What the exercise asks: Search the entries for lines that contain the word "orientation", and report each one found.

Records from a data source:

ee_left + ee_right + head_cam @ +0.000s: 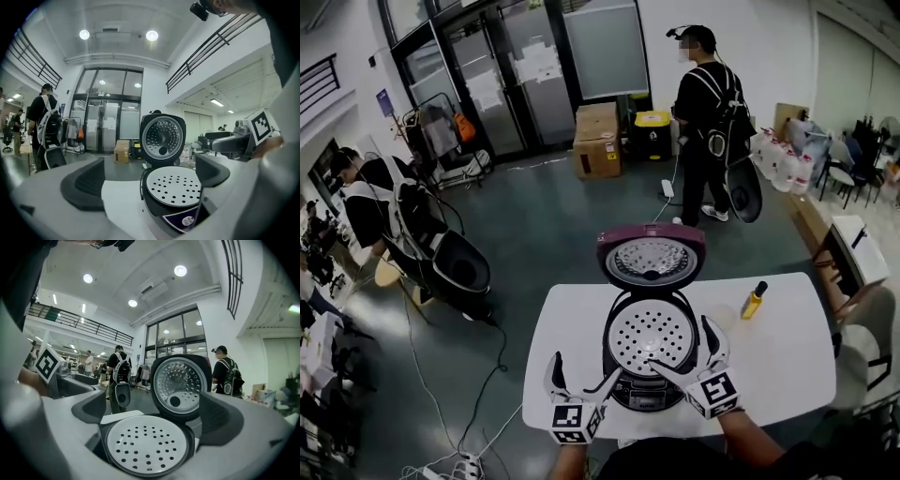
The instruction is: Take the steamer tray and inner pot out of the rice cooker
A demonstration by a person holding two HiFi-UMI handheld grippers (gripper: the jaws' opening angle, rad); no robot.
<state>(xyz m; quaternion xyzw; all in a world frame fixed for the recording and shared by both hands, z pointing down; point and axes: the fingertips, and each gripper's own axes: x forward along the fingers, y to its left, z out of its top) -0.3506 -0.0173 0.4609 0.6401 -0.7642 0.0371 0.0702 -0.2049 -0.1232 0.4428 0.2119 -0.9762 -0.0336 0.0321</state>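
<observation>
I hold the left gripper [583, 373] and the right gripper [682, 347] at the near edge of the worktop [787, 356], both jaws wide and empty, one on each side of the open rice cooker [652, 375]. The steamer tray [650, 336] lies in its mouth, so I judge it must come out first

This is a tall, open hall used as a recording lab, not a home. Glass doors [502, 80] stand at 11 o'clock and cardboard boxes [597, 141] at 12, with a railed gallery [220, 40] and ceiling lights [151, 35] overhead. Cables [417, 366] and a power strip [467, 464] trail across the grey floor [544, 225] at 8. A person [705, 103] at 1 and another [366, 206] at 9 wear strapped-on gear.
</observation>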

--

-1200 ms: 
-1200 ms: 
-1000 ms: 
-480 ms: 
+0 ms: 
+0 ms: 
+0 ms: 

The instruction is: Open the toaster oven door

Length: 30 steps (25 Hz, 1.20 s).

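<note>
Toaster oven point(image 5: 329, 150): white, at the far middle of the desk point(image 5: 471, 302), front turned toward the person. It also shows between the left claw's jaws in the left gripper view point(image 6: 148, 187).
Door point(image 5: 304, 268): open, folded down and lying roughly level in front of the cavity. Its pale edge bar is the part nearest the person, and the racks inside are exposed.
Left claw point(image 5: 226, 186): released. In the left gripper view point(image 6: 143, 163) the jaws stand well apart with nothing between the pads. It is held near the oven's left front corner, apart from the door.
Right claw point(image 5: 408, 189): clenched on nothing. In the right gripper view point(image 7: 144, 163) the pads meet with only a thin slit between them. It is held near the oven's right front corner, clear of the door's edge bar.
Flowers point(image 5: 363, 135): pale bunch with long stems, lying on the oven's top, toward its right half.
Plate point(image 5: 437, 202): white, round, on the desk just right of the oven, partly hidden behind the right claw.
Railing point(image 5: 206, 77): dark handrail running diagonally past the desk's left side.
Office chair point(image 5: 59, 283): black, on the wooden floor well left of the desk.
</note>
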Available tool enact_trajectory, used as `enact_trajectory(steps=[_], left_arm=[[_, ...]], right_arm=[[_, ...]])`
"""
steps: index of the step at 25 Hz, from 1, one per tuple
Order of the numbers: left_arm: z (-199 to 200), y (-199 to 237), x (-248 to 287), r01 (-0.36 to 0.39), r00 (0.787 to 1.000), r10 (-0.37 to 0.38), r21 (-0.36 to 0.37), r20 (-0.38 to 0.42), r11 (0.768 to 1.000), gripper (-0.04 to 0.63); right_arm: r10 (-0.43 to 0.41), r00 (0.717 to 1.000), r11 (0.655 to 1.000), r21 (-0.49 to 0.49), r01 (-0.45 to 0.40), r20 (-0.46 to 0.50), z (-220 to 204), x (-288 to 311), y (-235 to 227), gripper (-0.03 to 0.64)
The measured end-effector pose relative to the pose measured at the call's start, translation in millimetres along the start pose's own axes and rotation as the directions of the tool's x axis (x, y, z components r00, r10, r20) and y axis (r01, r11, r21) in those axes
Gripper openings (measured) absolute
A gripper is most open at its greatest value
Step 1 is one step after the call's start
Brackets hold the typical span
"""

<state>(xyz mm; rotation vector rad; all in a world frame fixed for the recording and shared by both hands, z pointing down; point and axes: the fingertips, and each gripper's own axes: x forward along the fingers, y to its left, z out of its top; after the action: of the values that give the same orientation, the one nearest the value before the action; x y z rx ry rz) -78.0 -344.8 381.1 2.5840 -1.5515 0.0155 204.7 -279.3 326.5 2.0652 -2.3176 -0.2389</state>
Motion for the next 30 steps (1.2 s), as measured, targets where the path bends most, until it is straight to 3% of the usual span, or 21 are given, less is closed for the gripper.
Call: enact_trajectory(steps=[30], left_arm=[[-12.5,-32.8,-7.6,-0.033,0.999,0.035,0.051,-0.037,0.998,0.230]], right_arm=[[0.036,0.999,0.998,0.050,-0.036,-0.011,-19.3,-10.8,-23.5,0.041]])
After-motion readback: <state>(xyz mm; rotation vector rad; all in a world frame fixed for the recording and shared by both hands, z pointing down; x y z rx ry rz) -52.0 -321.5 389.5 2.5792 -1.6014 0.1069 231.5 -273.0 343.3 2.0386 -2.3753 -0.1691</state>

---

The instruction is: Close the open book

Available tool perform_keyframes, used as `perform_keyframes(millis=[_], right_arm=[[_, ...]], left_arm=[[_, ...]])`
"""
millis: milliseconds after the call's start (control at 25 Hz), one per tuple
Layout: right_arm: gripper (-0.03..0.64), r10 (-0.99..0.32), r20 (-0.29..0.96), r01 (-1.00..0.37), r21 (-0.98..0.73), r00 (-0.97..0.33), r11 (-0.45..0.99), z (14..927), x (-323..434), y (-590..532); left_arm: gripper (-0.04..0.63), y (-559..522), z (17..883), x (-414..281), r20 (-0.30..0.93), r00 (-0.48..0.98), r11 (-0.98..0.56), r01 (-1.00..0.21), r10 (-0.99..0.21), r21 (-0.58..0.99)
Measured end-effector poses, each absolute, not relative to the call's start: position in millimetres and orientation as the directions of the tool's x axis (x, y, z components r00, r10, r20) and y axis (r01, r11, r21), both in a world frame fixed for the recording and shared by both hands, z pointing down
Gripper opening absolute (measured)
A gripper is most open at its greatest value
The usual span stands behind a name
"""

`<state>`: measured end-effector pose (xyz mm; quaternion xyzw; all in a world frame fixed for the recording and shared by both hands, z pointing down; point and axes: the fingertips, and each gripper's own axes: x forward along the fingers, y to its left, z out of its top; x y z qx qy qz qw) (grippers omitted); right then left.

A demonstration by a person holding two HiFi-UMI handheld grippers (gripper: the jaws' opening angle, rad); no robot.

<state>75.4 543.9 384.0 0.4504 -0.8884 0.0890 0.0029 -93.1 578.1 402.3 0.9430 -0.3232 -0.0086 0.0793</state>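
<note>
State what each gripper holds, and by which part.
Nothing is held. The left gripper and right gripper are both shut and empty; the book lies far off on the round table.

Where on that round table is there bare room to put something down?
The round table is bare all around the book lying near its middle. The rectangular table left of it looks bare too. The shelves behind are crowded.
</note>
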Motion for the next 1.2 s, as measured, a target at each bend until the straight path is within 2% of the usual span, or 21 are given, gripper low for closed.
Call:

Solution below:
<state>(xyz mm; rotation vector rad; all in a world frame fixed for the recording and shared by both hands, z pointing down; point and axes: the fingertips, and each gripper's own axes: x forward along the fingers, y to its left, z out of its top; after the action: of the values that give the same orientation, the one nearest the value before the action; x y z rx ry rz) -78.0 -344.8 381.1 2.5840 -1.5515 0.0155 204.7 -279.3 326.5 2.0652 -2.3176 -0.2389</state>
Measured end-effector poses, each absolute, not relative to the call's start: position in millimetres and orientation as the directions of the tool's x axis (x, y, z components r00, r10, r20) and y axis (r01, r11, r21), both in a world frame fixed for the recording and shared by both hands, z pointing down

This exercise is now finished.